Summary
Motorola Solutions, Inc. (MSI) filed an 8-K on December 29, 2008, detailing additional cost-reduction initiatives approved on December 23, 2008. These actions are an expansion of previously announced plans and will result in a total of approximately $189 million in pre-tax charges for the fourth quarter of 2008. The charges include approximately $129 million for severance costs related to the termination of about 1,900 employees across various business segments and corporate functions, and an additional $60 million for other exit-related activities such as lease terminations and asset impairments. Investors should note that while these charges impact the fourth quarter of 2008, cash payments related to these actions will extend into 2009. The company indicated that these measures are part of ongoing cost-reduction efforts aimed at improving operational efficiency.
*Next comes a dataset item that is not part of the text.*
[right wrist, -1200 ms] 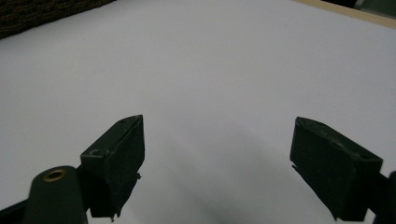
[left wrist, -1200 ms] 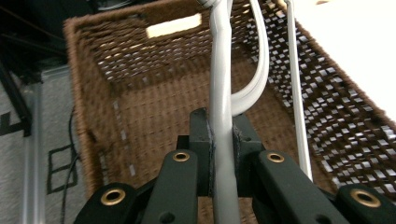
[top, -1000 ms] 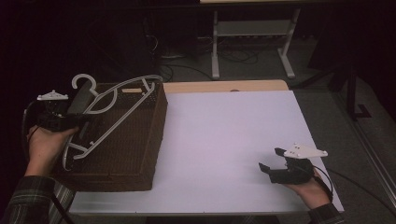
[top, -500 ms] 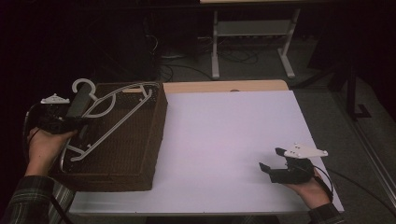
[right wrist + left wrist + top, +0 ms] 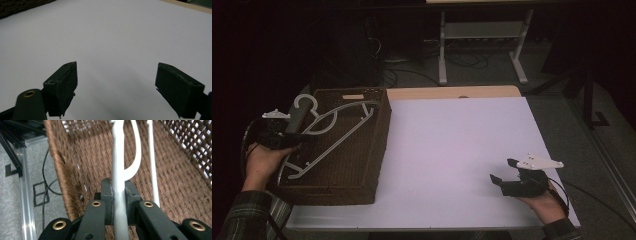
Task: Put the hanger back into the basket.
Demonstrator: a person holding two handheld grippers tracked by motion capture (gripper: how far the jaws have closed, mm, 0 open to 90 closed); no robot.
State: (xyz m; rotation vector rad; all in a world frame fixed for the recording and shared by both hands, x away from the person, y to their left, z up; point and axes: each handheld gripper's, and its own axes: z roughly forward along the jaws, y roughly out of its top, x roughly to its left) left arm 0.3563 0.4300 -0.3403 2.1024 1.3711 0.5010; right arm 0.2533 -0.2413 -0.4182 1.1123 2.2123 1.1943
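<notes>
A white plastic hanger lies across the open top of a brown wicker basket at the table's left. My left gripper is shut on the hanger's curved arm, at the basket's left rim. In the left gripper view the white hanger bar runs up between the closed jaws, with the basket's woven wall behind. My right gripper rests near the table's front right corner, open, with nothing between its jaws. In the right gripper view, the right gripper faces bare white tabletop.
The white table top spreads between the basket and the right gripper. A tan strip edges the far side. Beyond stands a white metal frame on a grey floor with cables.
The left gripper has lowered the hanger toward the basket and drawn it slightly left. The right gripper has stayed still.
</notes>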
While the filing focuses on cost-cutting, it underscores the company's efforts to streamline operations in a challenging economic environment.
Key Highlights
- 1Motorola Solutions (MSI) announced additional cost-reduction initiatives on December 23, 2008.
- 2These initiatives involve the termination of approximately 400 employees, adding to previously announced workforce reductions.
- 3Total pre-tax charges related to these cost-reduction initiatives for Q4 2008 are now approximately $189 million.
- 4The charges include approximately $129 million for severance costs ($104M from Oct 30 announcement + $25M additional).
- 5Additional exit-related charges of approximately $60 million include lease terminations and asset impairments.
- 6These actions impact all of the company's business segments and corporate functions.
- 7Cash payments for these charges will occur in Q4 2008 and continue into 2009.